What the task asks — Output all of the listing below, leaving every line unchanged.

Dataset content —
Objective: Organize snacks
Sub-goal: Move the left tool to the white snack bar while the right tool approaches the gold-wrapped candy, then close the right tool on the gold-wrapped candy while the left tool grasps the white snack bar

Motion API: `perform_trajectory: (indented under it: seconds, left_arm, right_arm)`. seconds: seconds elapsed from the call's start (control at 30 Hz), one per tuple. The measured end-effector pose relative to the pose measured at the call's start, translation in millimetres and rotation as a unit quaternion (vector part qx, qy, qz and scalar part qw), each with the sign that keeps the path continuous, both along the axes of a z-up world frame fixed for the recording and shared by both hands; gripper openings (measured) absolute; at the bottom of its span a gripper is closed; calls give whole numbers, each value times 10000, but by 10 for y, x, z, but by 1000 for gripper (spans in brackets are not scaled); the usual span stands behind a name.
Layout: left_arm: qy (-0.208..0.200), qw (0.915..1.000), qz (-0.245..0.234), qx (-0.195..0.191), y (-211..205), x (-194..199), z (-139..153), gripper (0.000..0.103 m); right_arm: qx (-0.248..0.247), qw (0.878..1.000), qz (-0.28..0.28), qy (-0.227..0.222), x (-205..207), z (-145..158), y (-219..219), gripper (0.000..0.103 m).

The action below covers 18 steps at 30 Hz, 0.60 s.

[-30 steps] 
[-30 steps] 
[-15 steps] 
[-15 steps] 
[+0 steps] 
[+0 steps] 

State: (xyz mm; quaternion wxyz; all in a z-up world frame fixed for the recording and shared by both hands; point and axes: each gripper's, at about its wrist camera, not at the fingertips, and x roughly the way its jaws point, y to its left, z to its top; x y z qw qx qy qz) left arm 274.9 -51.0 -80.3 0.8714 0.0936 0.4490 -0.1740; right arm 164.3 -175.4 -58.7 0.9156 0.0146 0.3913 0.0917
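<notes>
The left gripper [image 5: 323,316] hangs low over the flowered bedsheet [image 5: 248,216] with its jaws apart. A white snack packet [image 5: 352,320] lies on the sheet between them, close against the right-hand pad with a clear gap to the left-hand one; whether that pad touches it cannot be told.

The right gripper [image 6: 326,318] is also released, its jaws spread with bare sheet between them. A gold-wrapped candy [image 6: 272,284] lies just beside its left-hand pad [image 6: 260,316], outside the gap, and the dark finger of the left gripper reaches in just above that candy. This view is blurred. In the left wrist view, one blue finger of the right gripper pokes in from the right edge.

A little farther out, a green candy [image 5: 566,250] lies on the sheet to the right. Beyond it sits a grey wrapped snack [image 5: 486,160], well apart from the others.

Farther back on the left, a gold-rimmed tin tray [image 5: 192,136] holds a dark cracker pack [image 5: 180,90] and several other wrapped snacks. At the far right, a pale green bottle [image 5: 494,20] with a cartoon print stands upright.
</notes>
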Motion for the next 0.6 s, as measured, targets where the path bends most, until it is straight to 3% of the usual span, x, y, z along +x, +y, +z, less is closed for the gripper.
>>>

Answer to this problem —
Objective: Organize snacks
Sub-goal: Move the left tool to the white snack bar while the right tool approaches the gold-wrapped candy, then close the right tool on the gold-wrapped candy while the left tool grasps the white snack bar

Motion API: `perform_trajectory: (indented under it: seconds, left_arm, right_arm)`. seconds: seconds elapsed from the call's start (control at 30 Hz), one per tuple. The measured end-effector pose relative to the pose measured at the call's start, translation in millimetres and rotation as a unit quaternion (vector part qx, qy, qz and scalar part qw), each with the sign that keeps the path continuous, both along the axes of a z-up world frame fixed for the recording and shared by both hands; gripper openings (measured) absolute; at the bottom of its span a gripper is closed; calls give whole numbers, each value times 10000, but by 10 for y, x, z, but by 1000 for gripper (spans in brackets are not scaled); the usual span stands behind a name.
Layout: left_arm: qy (-0.208..0.200), qw (0.915..1.000), qz (-0.245..0.234), qx (-0.195..0.191), y (-211..205), x (-194..199), z (-139..153), gripper (0.000..0.103 m); right_arm: qx (-0.248..0.247), qw (0.878..1.000), qz (-0.28..0.28), qy (-0.227..0.222), x (-205..207), z (-145..158), y (-219..219), gripper (0.000..0.103 m).

The action below covers 18 steps at 30 Hz, 0.60 s.

[-30 steps] 
[-30 steps] 
[-15 steps] 
[-15 steps] 
[+0 steps] 
[+0 steps] 

State: (xyz mm; quaternion wxyz; all in a z-up world frame fixed for the recording and shared by both hands; point and axes: each gripper's, at about its wrist camera, not at the fingertips, and x roughly the way its jaws point, y to its left, z to its top; x y z qw qx qy qz) left arm 274.9 -51.0 -80.3 0.8714 0.0936 0.4490 -0.1740; right arm 164.3 -175.4 -58.7 0.9156 0.0146 0.3913 0.0917
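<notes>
The left gripper [image 5: 323,316] hangs low over the flowered bedsheet [image 5: 248,216] with its jaws apart. A white snack packet [image 5: 352,320] lies on the sheet between them, close against the right-hand pad with a clear gap to the left-hand one; whether that pad touches it cannot be told.

The right gripper [image 6: 326,318] is also released, its jaws spread with bare sheet between them. A gold-wrapped candy [image 6: 272,284] lies just beside its left-hand pad [image 6: 260,316], outside the gap, and the dark finger of the left gripper reaches in just above that candy. This view is blurred. In the left wrist view, one blue finger of the right gripper pokes in from the right edge.

A little farther out, a green candy [image 5: 566,250] lies on the sheet to the right. Beyond it sits a grey wrapped snack [image 5: 486,160], well apart from the others.

Farther back on the left, a gold-rimmed tin tray [image 5: 192,136] holds a dark cracker pack [image 5: 180,90] and several other wrapped snacks. At the far right, a pale green bottle [image 5: 494,20] with a cartoon print stands upright.
</notes>
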Motion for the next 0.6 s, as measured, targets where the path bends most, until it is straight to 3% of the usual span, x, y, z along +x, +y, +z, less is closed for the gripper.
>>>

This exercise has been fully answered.